On Friday night David and Richard and myself met up and proceeded to the Outsider for a last drink there. They will take over the Western representation from me, I think, as they liked the place. Many of the bar tenders I knew have left and there were lots of new faces, even Sung Hui who spoke English is gone.

 

On Thursday night Done` and I caught the subway to Dongdaemun and explored a bit. There are a number of department stores with sound stages outside where they have musicians playing which are quite often recorded for TV, very flashy and noisy. Korea is the mecca of the electronic world, every fancy flashing object imaginable is found here. Taxi dashboards are adorned with these devices, as if the more electronic you appear to be the better the taxi service.

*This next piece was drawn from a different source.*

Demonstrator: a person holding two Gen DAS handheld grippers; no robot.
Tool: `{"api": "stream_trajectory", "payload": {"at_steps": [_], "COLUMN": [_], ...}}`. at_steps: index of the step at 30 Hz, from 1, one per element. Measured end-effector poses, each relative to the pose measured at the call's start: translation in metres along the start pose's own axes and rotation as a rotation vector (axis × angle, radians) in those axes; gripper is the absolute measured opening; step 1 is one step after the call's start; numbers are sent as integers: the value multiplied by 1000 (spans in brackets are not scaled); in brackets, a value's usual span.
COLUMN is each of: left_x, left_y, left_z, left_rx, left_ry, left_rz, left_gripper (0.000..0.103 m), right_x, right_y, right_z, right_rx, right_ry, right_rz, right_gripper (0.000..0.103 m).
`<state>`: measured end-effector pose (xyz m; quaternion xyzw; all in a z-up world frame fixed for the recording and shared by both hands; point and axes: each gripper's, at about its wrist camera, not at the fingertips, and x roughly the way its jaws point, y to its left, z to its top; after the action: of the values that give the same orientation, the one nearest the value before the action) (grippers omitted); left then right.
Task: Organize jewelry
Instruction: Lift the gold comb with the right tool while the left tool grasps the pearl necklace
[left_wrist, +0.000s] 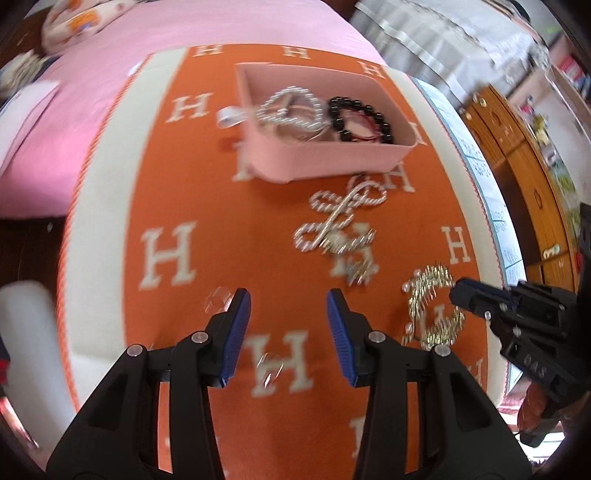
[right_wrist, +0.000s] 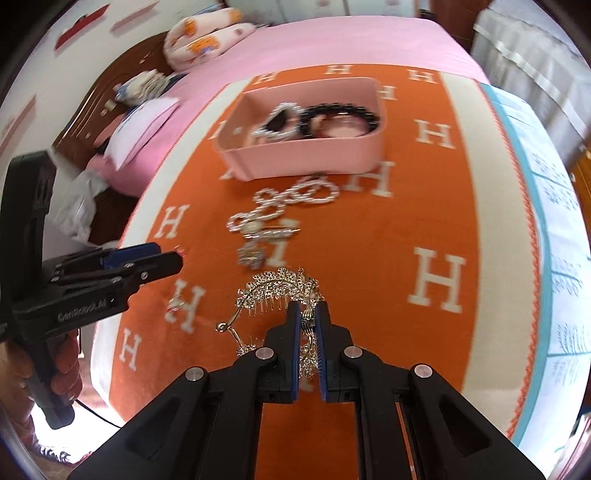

We had a really good sandwich and coffee in one of the food courts on the top floor of one of the stores. Goods are not that cheap but it’s interesting to wander from floor to floor to see what’s in the stores. There was some lovely traditional Korean dresses in one store, for the one year old birthday parties, me thinks, that being more important here than the actual wedding of the sibling’s parents.

 

This week we have started packing and preparing to leave. I have mixed feelings about that now. It’s strange to think I have been here for a year, in that time I have learnt so much, seen so many new places and faces, made many new friends, Asian and Western, inflicted unimaginable shock on my taste buds, survived the kimchi onslaught, tasted foods I would not have believed could possibly be classified as cuisine and yet grown to like some of them, been targeted by snow boards as if I was the American Air Force One plane taking off from Baghdad with George Bush on board and every single Iraqi insurgent was lying behind a bush with a Stinger missile rocket waiting for me, etc, etc. One expats because it’s a job but also because you have this crazy urge to see what lies behind the next hill, to see if that yonder horizon holds something of interest, boy oh boy, it sometimes does. I know I will get to Indonesia and miss a lot of stuff in Korea, specially people and also the easy transport, safety, cooler weather, interesting places, totally different atmosphere this place has, etc. My apartment has also been nice and comfortable and modern although not really located in an expat-friendly area. And the Han, without it Seoul would be soulless, Seoul-less, it’s like a life-carrying aorta that winds through this crazy, busy, full city and brings fresh blood to it’s inhabitants, many of whom are rearing to line its banks when Spring sets in as its threatening to do now, resplendent in their fresh mountain climbing gear, the winter gear having been safely stashed away for next winter, if it’s still in fashion. I’m joking but the Korean passion for the outdoors is amazing, they love it and soak it up, I’ve seen little old people walking around the walking paths in the gardens of apartment blocks at all times of the night, swinging their arms, wriggling their backsides on the exercise machines you find everywhere, doing exercises all the time.

 

This is chronologically back to front but this is the last week, a bit hectic and nostalgic.